3. Probabilistic Model.

The probabilistic model was formulated by Stephen Robertson and Sparck Jones in 1977. To begin to define this model we have to establish the IR process as inherently imprecise.

This model works as follows. A user makes a query to the system looking for a certain information then the model estimates the probability that the documents accessible by it are relevant to that query. If we consider the query as CC and any document DD We could define the probability as P( Cd\frac{C} {d} ) .

The model attempts to obtain a set of relevant documents (called RR ), which should maximize the probability of relevance. A document is considered relevant if its probability of being relevant, P(rel)( Cd\frac{C} {d} ), is greater than the probability of not being relevant, P(not rel)( )

The probabilistic model is based on a feedback process. This process begins with a first set of relevant documents, which is gradually recalculated based on the information provided by the user of those documents that he considers relevant and not relevant.

3.1 Advantages

  • Provides an ordering of documents based on their probability of relevance

3.2 Disadvantages

  • The need to start the model from a first estimate of the set of relevant documents
  • The number of times each term appears in a document is not taken into account when estimating its probability of relevance.
  • The results are not much better than those obtained in the Boolean model.

4. Vector Model

This model sorts the recovered documents in descending order to a degree of one degree of similarity, the vector retrieval model takes into consideration documents that are only matched partially with the question, so the whole answer with the aligned documents is much more precise (in the sense that best matches the user's need for information) than the set recovered by the Boolean model. Response set alignment performances are difficult to improve.

In the vector model, documents are represented as a vector of terms, and vice versa. The queries are modeled as a vector of terms and the model retrieves the relevant documents based on the similarity of the vectors of the documents with the vector of the query, in an n-dimensional space.

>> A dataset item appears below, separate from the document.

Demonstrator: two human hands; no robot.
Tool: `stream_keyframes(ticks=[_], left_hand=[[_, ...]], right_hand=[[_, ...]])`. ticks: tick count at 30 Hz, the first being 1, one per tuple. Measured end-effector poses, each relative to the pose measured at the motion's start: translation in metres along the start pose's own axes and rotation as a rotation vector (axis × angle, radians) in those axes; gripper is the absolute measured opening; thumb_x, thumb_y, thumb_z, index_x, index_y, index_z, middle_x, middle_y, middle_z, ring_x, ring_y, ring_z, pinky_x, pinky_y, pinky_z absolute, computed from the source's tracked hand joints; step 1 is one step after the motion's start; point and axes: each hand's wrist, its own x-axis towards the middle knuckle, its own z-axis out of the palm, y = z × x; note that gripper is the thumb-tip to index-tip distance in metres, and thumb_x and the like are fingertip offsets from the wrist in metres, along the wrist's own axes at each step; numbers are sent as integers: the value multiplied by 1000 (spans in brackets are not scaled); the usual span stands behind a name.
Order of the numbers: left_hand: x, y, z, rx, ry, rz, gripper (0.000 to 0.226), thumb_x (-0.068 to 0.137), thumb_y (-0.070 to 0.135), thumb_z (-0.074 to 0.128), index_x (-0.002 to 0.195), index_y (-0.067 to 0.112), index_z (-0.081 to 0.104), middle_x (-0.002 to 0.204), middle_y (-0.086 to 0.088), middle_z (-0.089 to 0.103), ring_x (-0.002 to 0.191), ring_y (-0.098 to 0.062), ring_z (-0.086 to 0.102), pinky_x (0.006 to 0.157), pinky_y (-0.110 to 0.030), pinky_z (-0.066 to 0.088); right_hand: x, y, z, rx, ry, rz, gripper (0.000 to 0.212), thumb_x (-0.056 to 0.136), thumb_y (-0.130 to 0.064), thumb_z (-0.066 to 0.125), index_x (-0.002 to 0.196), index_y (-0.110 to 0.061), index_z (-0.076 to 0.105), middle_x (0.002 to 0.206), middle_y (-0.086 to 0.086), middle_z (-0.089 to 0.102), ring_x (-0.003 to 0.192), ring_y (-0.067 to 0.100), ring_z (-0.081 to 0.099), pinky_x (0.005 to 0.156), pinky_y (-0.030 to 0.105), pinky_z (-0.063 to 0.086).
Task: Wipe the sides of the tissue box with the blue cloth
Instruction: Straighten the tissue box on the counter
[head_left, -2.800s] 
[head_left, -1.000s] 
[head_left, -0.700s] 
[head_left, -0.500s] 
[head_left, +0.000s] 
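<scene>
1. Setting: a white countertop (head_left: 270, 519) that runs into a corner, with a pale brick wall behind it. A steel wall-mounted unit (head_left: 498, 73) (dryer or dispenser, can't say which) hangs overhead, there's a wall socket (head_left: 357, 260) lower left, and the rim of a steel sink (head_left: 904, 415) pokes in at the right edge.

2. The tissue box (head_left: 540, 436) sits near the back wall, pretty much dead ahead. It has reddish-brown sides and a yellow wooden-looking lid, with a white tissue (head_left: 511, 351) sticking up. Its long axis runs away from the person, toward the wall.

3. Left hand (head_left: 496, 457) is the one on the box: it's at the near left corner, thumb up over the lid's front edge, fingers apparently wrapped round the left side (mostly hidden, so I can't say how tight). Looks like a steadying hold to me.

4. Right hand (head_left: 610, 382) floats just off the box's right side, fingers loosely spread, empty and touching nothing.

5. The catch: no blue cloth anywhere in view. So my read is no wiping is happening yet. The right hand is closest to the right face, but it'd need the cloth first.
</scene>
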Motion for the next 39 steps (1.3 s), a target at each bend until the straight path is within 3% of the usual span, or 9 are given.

The most widely adopted representation is known as a bag of words: a collection of documents made up of In indexed documents and m terms represented by an n x m document-term matrix. Where the n vectors row represent the n documents; and the value assigned to each component reflects the importance or frequency weighted that produces the term, phrase or concept ti in the semantic representation of the document j. dj=(w1j,w2j...wmj) d_{j} = ( w_{1j},w_{2j} ... w_{mj}) Where m is the cardinality of the dictionary (a list of unique terms that appear in a set of documents) and 0wij10 \le w_{ij} \le 1 represents the contribution of the term ti to the semantic representation of the document dj.

4.1 Advantages

  • More reliable
  • It allows partial successes, since a document can be considered relevant even if it does not include all the terms of the consultation.
  • The ordering of the results is done based on several factors: frequency of the
  • terms, importance of the terms and without giving priority to longer documents.
  • Allows efficient deployment for large document collections.

4.2 Disadvantages

  • Your application. It requires the needs of the values of all the components of the vector, but these are not available in an inverted file architecture. In practice, normalized values should be used and the vector product algorithm.